- TASK
Take the lines below from the one with "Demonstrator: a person" through the one with "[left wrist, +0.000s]" and print only them, exactly. Don't print the pictures.

- Stored dataset items
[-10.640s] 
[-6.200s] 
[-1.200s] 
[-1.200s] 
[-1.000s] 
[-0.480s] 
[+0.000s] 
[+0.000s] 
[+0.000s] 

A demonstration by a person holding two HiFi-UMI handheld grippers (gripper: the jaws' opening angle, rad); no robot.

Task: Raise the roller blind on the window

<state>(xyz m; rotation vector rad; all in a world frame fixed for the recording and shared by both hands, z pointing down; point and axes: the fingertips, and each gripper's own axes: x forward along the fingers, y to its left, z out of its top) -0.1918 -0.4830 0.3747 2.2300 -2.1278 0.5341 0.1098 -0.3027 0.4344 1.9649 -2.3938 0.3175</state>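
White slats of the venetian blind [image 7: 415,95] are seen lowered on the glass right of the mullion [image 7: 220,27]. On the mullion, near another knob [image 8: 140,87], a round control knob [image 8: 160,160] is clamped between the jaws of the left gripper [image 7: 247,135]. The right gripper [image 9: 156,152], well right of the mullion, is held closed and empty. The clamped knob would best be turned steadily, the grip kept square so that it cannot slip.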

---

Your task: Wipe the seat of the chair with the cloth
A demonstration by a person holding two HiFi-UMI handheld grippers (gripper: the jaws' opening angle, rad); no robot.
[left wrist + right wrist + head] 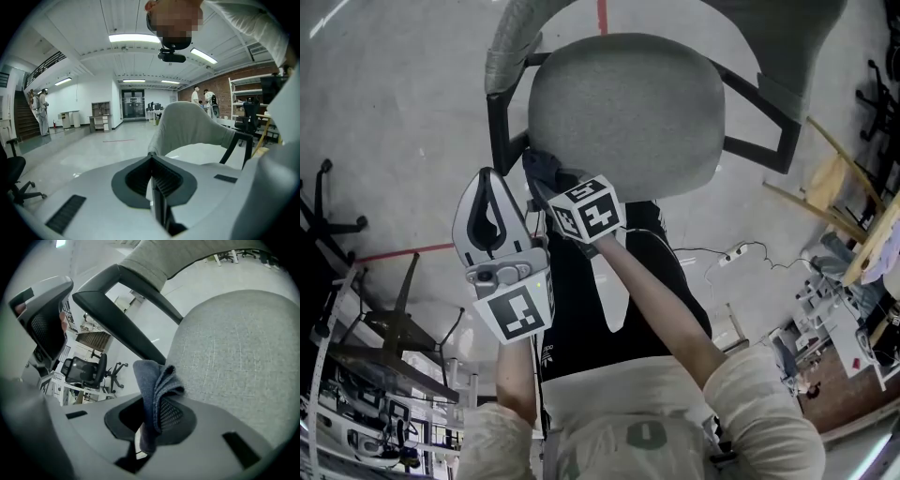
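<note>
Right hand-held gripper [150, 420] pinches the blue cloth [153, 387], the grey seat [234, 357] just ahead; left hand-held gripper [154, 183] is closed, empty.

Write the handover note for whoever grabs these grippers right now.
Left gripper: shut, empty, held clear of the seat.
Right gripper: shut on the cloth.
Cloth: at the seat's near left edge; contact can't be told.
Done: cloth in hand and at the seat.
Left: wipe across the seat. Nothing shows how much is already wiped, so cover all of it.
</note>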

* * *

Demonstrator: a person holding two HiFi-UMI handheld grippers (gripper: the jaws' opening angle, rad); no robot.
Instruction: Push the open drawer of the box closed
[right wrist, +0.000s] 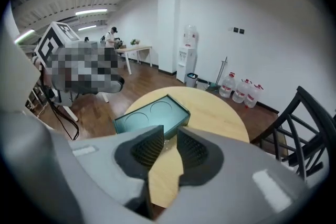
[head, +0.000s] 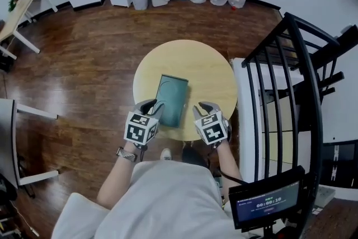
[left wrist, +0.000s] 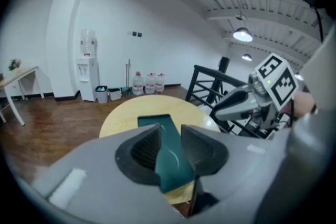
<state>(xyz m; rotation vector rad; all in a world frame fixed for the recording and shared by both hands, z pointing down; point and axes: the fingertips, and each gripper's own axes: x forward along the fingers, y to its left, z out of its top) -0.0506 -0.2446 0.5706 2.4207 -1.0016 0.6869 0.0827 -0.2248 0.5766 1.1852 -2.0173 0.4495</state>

- ANSWER TO THE EXERCISE
Demonstrator: a person holding two HiFi-UMI handheld grippers (gripper: the jaws' opening angle, rad); no robot.
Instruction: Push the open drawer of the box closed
[right wrist, +0.000s] 
[head, +0.000s] 
[left wrist, +0.000s] 

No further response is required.